§ **The problem**:
Would you copy, word for word, each line from the one with "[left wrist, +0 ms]" to the end of the listing below, skipping all pictures?

━━━━━━━━

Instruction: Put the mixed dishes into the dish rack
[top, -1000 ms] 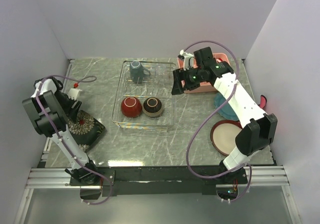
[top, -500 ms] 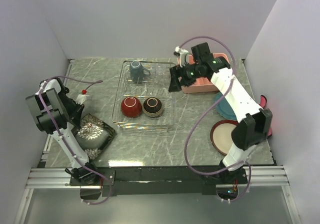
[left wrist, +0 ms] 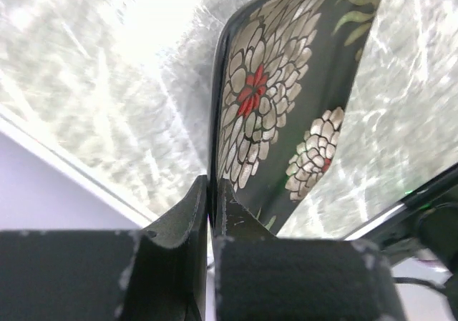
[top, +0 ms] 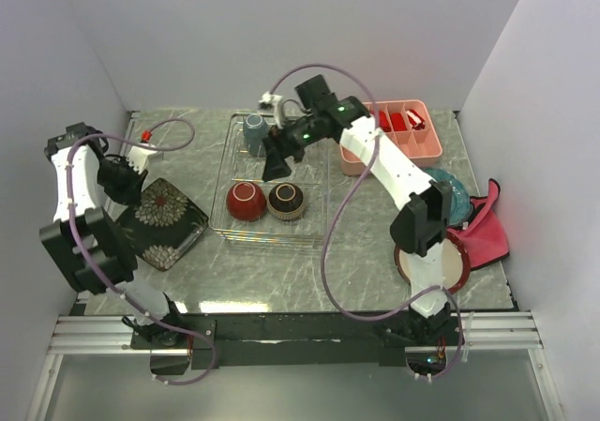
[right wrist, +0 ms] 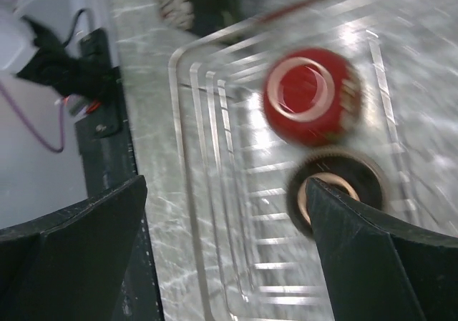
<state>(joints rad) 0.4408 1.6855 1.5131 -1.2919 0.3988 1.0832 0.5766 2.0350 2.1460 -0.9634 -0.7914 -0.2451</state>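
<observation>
Marble table (top: 281,276) fills the floor, and the rack (top: 267,231) sits mid-table with three pieces aboard. Far right of it is the pink tray (top: 429,149), red blocks inside.

Left of the rack and outside it is the square plate (top: 164,222), black with pale flowers. Whether it lies flat or is lifted, I can't tell. At the near right the cream plate (top: 454,269) is on the table, partly hidden by the right arm. Just behind it is the teal plate (top: 454,194), with the cloth (top: 489,232) beside both.

In the rack, the red bowl (top: 246,199) and dark bowl (top: 287,200) sit side by side, both upside down, foot rings up. The mug (top: 254,132) stands in the far left corner.

The left gripper (top: 125,179) is at the square plate's far edge, and the wrist view shows its fingers pinched tight on that rim. The right gripper (top: 277,163) hangs over the rack between mug and bowls, fingers spread wide, holding nothing. Its wrist view is blurred.
</observation>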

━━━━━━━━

§ **Answer to this problem**:
[left wrist, +0 ms] 
[top, +0 ms] 
[right wrist, +0 ms] 
<state>(joints rad) 0.4408 1.6855 1.5131 -1.2919 0.3988 1.0832 0.5766 2.0350 2.1460 -0.9634 -0.7914 -0.2451</state>
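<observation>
Marble table (top: 281,276) fills the floor, and the rack (top: 267,231) sits mid-table with three pieces aboard. Far right of it is the pink tray (top: 429,149), red blocks inside.

Left of the rack and outside it is the square plate (top: 164,222), black with pale flowers. Whether it lies flat or is lifted, I can't tell. At the near right the cream plate (top: 454,269) is on the table, partly hidden by the right arm. Just behind it is the teal plate (top: 454,194), with the cloth (top: 489,232) beside both.

In the rack, the red bowl (top: 246,199) and dark bowl (top: 287,200) sit side by side, both upside down, foot rings up. The mug (top: 254,132) stands in the far left corner.

The left gripper (top: 125,179) is at the square plate's far edge, and the wrist view shows its fingers pinched tight on that rim. The right gripper (top: 277,163) hangs over the rack between mug and bowls, fingers spread wide, holding nothing. Its wrist view is blurred.
</observation>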

The exercise is done, with nothing more to add.